I’ve often passed a particular turning, out in The Fens on the A1101, that proclaims the nearby presence of the Welney Wetland Centre.
Today, on my way home from Ely, I decided to go cross-country, by the back roads (always my preferred method, when time allows), in the hope I’d find somewhere nice I could stop and read, or work on my blog.
As I approached the corner where I often pass the brown ‘tourist attraction’ sign, I spotted knife and fork symbols on it. Aha! A café… Let’s check it out.
And I’m very glad I did. Entrance to the wetlands proper costs. But they let you into the café gratis. The location is nice, the visitor centre funkily and woodily contemporary, and there are huge glass windows, opening onto beautiful vistas of The Fens.
It’s a pretty typical dull, grey East Anglian day today, although of late we’ve been spoiled by a lot of warmth and sunshine. Nevertheless, it’s a terrific view, plus there are feeding stations directly outside, so you can watch the birds chow down.

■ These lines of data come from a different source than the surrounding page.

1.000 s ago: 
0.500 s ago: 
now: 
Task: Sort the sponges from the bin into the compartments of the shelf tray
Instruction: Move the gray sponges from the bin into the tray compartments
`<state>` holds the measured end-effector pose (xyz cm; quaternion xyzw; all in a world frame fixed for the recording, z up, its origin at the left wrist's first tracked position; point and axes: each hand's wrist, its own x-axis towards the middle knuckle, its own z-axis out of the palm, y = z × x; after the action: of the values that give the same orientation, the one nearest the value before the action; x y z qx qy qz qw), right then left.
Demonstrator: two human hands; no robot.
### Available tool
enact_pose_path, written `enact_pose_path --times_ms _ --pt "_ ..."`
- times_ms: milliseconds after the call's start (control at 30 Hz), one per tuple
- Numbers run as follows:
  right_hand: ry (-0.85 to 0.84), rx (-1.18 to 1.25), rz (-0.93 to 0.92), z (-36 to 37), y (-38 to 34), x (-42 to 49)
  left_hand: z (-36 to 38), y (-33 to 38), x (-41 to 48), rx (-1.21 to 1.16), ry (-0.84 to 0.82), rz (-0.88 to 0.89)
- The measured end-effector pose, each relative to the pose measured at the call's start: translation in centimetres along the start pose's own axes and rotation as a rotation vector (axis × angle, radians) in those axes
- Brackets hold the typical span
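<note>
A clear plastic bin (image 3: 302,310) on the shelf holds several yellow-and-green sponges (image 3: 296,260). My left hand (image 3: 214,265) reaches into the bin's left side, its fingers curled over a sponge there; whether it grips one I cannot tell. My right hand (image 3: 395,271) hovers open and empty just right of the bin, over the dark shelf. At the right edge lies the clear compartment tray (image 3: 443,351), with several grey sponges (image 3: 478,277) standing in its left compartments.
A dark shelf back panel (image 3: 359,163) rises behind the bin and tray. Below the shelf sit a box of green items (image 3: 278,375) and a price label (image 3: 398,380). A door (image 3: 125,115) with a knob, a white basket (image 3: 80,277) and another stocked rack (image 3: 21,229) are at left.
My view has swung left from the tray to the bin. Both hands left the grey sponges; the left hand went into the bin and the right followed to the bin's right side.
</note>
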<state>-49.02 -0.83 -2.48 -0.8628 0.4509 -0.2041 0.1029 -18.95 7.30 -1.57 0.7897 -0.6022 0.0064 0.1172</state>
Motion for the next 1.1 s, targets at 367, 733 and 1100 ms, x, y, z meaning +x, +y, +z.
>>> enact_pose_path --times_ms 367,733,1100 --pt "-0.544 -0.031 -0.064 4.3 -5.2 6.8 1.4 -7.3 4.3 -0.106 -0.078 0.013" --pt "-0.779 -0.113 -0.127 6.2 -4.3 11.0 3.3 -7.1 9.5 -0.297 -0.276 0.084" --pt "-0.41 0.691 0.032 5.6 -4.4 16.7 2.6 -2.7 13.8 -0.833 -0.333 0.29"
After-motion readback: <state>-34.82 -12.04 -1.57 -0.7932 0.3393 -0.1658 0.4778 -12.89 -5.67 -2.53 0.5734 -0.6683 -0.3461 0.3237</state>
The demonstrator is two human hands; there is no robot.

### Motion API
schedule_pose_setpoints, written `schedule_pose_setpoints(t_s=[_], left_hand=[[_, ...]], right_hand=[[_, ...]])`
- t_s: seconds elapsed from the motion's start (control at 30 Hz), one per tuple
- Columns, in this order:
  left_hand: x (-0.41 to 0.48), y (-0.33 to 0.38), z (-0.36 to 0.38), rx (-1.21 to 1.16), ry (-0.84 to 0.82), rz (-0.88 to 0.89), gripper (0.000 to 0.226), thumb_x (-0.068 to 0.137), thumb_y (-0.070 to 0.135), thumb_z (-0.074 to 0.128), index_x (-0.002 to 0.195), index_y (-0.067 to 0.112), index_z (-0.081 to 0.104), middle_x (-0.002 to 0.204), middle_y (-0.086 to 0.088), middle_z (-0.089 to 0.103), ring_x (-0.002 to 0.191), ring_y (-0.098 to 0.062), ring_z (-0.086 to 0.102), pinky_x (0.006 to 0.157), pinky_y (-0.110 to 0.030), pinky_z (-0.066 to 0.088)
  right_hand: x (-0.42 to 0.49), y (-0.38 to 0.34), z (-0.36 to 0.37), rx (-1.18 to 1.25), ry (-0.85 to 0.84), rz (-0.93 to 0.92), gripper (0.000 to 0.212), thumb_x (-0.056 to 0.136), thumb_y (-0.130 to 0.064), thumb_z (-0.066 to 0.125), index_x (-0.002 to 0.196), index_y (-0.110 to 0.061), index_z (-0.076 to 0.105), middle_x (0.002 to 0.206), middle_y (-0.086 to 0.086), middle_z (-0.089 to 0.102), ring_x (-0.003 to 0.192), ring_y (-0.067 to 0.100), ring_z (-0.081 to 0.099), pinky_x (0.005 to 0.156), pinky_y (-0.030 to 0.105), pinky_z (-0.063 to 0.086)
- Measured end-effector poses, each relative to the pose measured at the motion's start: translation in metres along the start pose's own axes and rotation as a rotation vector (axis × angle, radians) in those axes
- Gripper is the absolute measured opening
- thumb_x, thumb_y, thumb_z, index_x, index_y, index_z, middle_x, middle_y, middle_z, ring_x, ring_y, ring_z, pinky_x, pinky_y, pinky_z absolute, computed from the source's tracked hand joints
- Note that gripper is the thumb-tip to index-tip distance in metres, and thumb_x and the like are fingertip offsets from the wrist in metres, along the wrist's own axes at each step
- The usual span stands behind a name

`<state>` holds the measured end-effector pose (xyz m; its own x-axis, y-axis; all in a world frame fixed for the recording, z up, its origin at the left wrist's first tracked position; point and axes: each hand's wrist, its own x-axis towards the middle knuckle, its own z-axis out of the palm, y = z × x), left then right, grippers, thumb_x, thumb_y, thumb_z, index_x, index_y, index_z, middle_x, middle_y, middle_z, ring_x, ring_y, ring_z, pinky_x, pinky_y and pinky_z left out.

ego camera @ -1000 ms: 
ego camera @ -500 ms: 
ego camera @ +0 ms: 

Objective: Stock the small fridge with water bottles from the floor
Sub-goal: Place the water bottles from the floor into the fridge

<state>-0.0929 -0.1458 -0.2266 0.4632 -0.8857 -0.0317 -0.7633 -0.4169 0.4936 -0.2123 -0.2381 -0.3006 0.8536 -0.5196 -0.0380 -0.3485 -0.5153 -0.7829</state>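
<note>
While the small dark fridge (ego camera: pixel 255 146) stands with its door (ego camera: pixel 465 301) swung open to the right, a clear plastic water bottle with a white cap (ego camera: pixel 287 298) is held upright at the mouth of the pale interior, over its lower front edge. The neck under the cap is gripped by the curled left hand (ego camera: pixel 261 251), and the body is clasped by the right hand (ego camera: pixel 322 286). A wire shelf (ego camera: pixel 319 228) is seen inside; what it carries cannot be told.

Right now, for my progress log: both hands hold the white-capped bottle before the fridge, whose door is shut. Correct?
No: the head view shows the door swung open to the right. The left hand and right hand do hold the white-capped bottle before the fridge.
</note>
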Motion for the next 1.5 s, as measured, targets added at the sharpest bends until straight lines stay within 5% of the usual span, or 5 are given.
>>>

The bridge pictured above takes visitors – paying visitors that is, unlike me – over to the main part of the wetlands, where there are numerous hides and the like. But I’m here to read my book, The Iron Marshal, a biog of Louis Nicolas Davout, one of Napoleon’s most esteemed Marshals, by John G. Gallagher.
The café is pretty good; plenty of nice green chairs! Shame there are no comfy sofas. And today the place is fairly empty and quiet, which totally suits me. In fact there are about 50 or so cars, poss more, in the car park. So it is pretty busy. But I guess most folk are out twitching?
I read the first couple of chapters of The Iron Marshal. It’s a reprint of a 1975 publication. But it reads fine. Indeed, I’m loving it.
By the time I left the café it had turned dark. It’s a great discovery, perfect for me in my quest for peaceful and even inspiring reading spaces outside the home.